Adjudicated water, sometimes called flood or river water, comes directly from the diversions of the Florida River. Adjudicated water rights are generally transferred by water stock certificates from the ditch company. Assessments for delivery of adjudicated water are billed annually by the ditch company.

Project water is water stored at Lemon Dam. This water is stored in acre feet, but all flowing water is delivered in cubic feet per second (c.f.s.). Project water rights are usually transferred on the land deed. Assessments for project water are billed with your property taxes.

Is the property in a subdivision, or do I share a headgate?

In most subdivisions, there is a designated water person who calls the ditch rider for water for the entire subdivision. Where several landowners share a headgate, the principle of cooperative delivery also applies. It is impossible to deliver less than one quarter c.f.s., so smaller users receive delivery together to ensure everyone gets their water. Subdivisions will often have a shared rotation schedule.
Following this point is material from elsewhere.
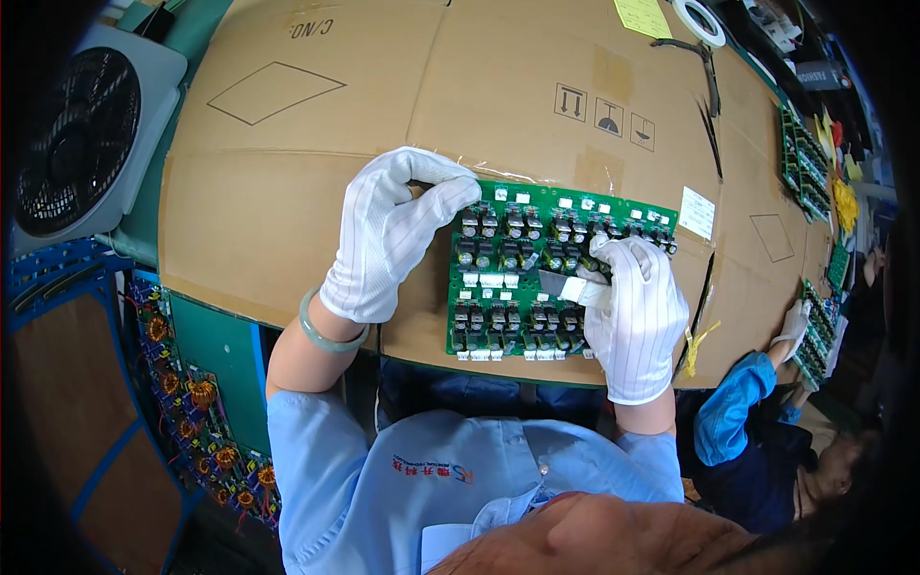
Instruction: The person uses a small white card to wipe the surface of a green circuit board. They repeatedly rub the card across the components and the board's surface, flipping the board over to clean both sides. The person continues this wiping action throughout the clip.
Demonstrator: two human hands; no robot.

How do ditch companies operate?

The Florida Consolidated Ditch Company is a non-profit corporation established to deliver water to owners. The ditch company has a board of directors, a secretary to handle the office business, two ditch riders, who controls the actual water flow. An annual shareholder meeting is held to elect directors, establish the budget, and to discuss any other shareholder concerns. Operations are governed by the By-laws of the ditch company, and Colorado corporate law.

Do I have enough water to irrigate my land?
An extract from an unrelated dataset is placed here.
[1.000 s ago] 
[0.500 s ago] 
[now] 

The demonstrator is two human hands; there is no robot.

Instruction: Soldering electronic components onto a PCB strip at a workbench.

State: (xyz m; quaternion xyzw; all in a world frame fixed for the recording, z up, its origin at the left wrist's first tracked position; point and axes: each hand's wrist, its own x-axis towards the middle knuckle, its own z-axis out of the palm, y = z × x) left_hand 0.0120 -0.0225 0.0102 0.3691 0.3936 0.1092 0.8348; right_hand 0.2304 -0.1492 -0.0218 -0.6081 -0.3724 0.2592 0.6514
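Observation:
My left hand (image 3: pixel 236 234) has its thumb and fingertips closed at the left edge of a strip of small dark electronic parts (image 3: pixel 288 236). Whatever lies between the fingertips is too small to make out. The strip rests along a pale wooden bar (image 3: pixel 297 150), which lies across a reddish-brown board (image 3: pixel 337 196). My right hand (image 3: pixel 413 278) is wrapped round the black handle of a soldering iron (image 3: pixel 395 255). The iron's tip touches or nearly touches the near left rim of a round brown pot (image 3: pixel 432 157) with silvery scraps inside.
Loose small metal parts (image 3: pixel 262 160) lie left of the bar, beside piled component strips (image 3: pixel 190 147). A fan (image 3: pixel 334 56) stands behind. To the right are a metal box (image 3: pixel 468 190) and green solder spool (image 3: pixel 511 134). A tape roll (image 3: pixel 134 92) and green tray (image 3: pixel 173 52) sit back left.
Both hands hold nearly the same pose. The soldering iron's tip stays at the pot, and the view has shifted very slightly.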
One c.f.s. flowing one day is the equivalent of two acre feet in one 24-hour period. A general rule of thumb: it usually takes one c.f.s. to irrigate 80 acres.

There is a ditch running across my property, but I don’t own any water rights. May I use some of this water to irrigate?

Sorry, but no. The only landowners who have a legal right to use the ditch water are those who own shares in the ditch company or project water. It’s hard to see that water right there and not use it, but remember there are heavy fines and potential incarceration for theft of water.

Is it okay to plant my garden next to the ditch?

The ditch company holds either a descriptive easement (established by historic usage) along both sides of the ditch. According to state statutes, the ditch company may use as much land along the ditch banks as they need for maintenance of the ditch. Don’t be surprised if you see a trackhoe going along the ditch bank, or the spoils of cleaning operations placed on the ditch bank. Any structures or plantings within 15 feet of the ditch are usually prohibited.

I own one share of the water. How much is that?

One cubic foot per second of water is equal to 448 gallons of water per minute. There are 40 shares in one c.f.s.. One share is equal to 0.025 c.f.s., or about 11 gallons per minute. In one 3-inch measuring box, this is about 1/8 inch.